Утро стояло ясное, росистое, но жара еще не началась — самое благодатное время.
Солнце только поднялось над лесом, золотило крыши, играло в лужах после ночного полива (дождика не было, но бабы всегда поливали утром, чтобы пыль прибить). Пахло свежестью, мятой и еще чем-то сладким — из чьих-то палисадников доносился запах цветущей сирени, хотя она уже отходила.
Девушки пошли задами, огородами, чтобы никого не встречать. Тропинка вилась между грядок с луком, морковью, репой.
Шелестела ботва под ногами, стрекотали кузнечики — потише, чем днем, но уже разминались. В воздухе висела тонкая паутина — первый признак настоящего лета, когда пауки начинают свою охоту.
Спустились к реке.
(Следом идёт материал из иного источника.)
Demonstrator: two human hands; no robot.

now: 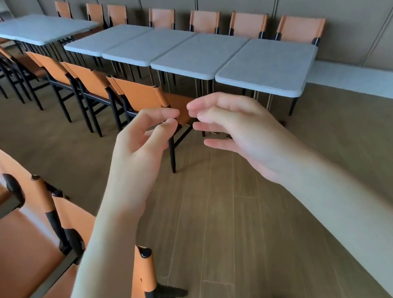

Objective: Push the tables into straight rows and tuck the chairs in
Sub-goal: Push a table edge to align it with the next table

Место здесь было укромное, девчоночье: старые ивы склоняли ветви к воде, скрывая от посторонних глаз. Вода темная, спокойная, у берега поросшая ряской. На том берегу — луг, еще дальше — лес, синий в утренней дымке.
Настя первой разулась, закатала подол и зашла в воду по щиколотку.
— О-о-о! Хорошо-то как! Студеная еще! Анфиса, иди сюда!
Анфиса разулась, ступила в воду осторожно, будто боясь обжечься. Но вода и правда была холодная — ночная прохлада еще держалась в ней. По телу побежали мурашки, но стало легче, ноги перестали гореть.
Девушки постояли молча, глядя на воду. Потом Анфиса вздохнула глубоко, собираясь с духом.
— Батя вчера про замуж говорил.
Настя обернулась быстро, глаза загорелись.
— О-о! За кого? Сваты приехали? Я ничего не слышала! А я-то думаю, чего это ты нарядная такая!
— Никто не приехал, — перебила Анфиса. — Он просто спросил: хочу ли я замуж. И про Ипата вспомнил.
— Про Ипата? — Настя присвистнула. — Это чьего? Кузнецова, что ли? У которого мать — змея?
— Его.
— Ну, мать у него — дай боже, — Настя покачала головой, вода вокруг ее ног пошла кругами. — Говорят, она его совсем заездила. Он и пить-то начал с горя. А девки на него заглядываются — видный ведь парень, работящий. Да с такой матерью никто не пойдет.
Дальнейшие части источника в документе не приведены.